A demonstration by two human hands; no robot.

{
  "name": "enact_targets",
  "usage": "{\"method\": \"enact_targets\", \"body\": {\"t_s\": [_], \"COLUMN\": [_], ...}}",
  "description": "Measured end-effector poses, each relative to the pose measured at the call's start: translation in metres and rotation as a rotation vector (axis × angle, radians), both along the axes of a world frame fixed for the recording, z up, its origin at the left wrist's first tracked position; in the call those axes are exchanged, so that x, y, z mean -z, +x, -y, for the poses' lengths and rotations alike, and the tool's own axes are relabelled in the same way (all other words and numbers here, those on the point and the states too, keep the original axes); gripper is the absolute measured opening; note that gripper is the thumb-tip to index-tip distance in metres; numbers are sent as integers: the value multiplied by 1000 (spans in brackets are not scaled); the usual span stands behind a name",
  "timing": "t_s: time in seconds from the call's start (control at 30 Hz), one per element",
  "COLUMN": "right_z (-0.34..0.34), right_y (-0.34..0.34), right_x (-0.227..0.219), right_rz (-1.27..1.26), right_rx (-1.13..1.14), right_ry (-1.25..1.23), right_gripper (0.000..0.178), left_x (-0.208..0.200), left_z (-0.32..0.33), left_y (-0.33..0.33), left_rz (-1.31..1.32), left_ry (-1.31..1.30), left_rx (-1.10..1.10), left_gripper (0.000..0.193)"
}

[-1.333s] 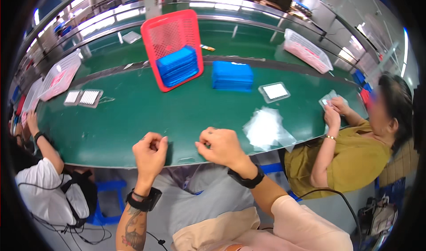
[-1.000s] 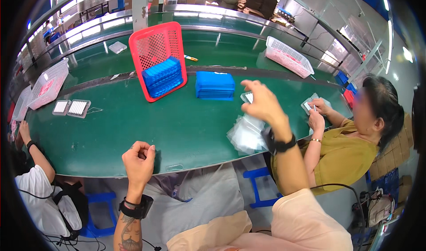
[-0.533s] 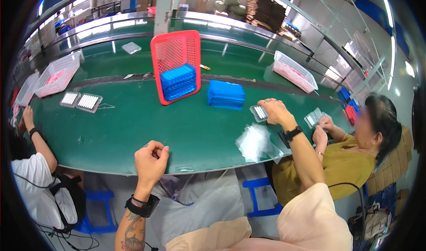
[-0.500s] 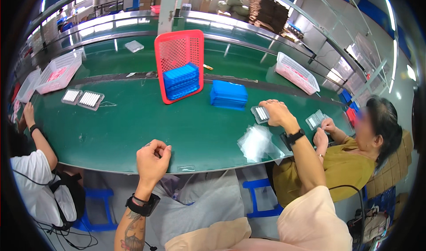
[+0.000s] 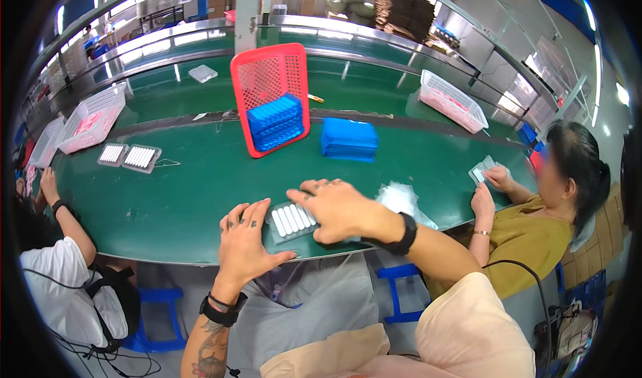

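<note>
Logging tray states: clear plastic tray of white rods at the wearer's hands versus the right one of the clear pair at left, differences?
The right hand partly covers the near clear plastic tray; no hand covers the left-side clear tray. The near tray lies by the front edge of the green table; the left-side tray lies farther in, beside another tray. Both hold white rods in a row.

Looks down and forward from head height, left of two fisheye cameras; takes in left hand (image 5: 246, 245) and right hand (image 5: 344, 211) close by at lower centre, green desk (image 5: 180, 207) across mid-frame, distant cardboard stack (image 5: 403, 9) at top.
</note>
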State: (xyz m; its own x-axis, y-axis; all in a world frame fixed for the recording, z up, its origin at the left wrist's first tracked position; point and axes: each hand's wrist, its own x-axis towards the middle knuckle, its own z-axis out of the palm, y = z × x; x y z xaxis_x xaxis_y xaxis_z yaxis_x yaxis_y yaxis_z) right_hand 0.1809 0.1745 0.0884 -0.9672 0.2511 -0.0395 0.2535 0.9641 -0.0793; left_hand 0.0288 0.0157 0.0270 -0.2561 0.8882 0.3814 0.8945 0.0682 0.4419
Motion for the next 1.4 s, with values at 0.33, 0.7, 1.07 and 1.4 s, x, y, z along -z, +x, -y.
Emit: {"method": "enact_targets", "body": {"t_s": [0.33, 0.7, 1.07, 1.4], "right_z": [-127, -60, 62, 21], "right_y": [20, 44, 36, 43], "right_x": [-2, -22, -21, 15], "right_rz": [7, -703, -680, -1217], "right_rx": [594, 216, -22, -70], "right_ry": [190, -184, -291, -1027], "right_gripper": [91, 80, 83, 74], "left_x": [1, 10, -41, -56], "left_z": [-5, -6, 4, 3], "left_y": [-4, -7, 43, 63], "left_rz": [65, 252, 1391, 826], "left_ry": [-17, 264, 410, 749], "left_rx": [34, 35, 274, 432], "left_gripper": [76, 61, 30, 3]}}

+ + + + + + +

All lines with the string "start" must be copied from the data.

  "description": "Measured end-effector poses, each relative to the pose measured at the call's start: translation in metres and rotation as a rotation vector (axis × angle, radians), both along the axes of a world frame fixed for the recording, z up, its origin at the left wrist's first tracked position; in the call those axes are exchanged, so that x, y, z mean -z, +x, -y, for the poses' lengths and rotations alike, and the tool's own axes are relabelled in the same way (all other words and numbers here, those on the point and the states too, keep the original axes); gripper is the absolute measured opening; note that gripper is the thumb-tip to index-tip distance in metres; numbers are sent as integers: the value multiplied by 1000 (spans in brackets are not scaled); the usual span stands behind a name",
  "timing": "t_s: time in seconds from the call's start (control at 30 Hz), one per element",

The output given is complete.